Armagan Kösecioglu from the Kadir Has University in Turkey is in room Z01 working on a project about calligraphy. He is working together with students from the Mälardalen University in Sweden. Armagan wants to send a sentence to the Swedish students explaining where the word calligraphy comes from.
Armagan dips his right index finger in a cup of bacteria standing on his table and starts to write on his left arm. Armagan can already read and write BabelLanguage and thus starts to write the following message:
Etime la vorto kaligrafio ..
The letters appear on his arm as he is writing with his index finger. Now his arm is already full but the message isn't finished yet. Armagan touches his left wrist and the text disappears from his arm. He continues with the rest:
.. estas kunmetajo el du ..
But again his arm is full. He repeats the same process of touching his wrist and starts over with the last two lines of the sentence:
.. grekaj vortoj: kalos esta ..
.. bela kaj grafos esta skribo.
He touches his wrist one more time, the text disappears and he dips his finger in a cup of water standing next to the cup with bacteria. He now continues to work on his animation which he has to finish before 13.00. Hurry..
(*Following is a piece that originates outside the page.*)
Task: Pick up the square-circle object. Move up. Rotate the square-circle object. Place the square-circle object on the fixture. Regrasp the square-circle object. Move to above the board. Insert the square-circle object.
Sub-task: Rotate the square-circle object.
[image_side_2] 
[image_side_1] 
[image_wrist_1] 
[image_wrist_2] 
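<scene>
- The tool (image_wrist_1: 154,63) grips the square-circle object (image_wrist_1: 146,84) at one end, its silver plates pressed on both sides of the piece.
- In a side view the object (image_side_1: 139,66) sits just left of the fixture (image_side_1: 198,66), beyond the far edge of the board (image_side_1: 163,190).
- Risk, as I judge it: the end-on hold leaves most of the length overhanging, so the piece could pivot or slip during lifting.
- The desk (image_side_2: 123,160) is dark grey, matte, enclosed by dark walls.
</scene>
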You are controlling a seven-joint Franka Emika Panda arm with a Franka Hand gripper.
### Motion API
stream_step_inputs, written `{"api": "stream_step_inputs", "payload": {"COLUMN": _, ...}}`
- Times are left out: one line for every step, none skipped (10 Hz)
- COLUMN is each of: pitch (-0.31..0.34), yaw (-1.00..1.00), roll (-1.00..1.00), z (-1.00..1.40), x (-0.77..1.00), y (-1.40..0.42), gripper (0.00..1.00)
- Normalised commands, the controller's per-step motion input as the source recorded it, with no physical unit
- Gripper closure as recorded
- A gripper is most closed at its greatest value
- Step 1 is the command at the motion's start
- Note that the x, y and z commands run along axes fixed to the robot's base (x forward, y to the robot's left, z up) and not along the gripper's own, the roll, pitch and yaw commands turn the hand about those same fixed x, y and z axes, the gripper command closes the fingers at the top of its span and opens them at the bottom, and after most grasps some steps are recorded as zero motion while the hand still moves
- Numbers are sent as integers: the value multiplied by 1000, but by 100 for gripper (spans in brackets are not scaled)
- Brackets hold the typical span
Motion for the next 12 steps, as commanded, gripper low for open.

The bacteria on his arm spread the message via other bacteria on the ground and walls in the university towards the minaret on top of the building. There the message will get send via GSM signals to Sweden.
The Christian church tower on top of the Mälardalen University receive the GSM signals. The tower then activate bacteria on the wall in a room. These bacteria start to order them selfs in a pattern.
Andreas Bernstein from the Mälardalen University is sitting in room L354 with other students working on a project about calligraphy. The walls around him display a script with round letters. This gives a nice atmosphere in the room.
Suddenly the text on one of the walls start to disappear and a new text comes up. Andreas looks at the wall and reads the text. It comes from the Turkish university which is participating in the same project. The text reads (in a Georgian alphabet):
Etime la vorto kaligrafio estas kunmetajo el du grekaj vortoj: kalos esta bela kaj grafos esta skribo.
Andreas now knows that the word calligraphy comes from the Greek words kallos and graphos, which means "beauty writing".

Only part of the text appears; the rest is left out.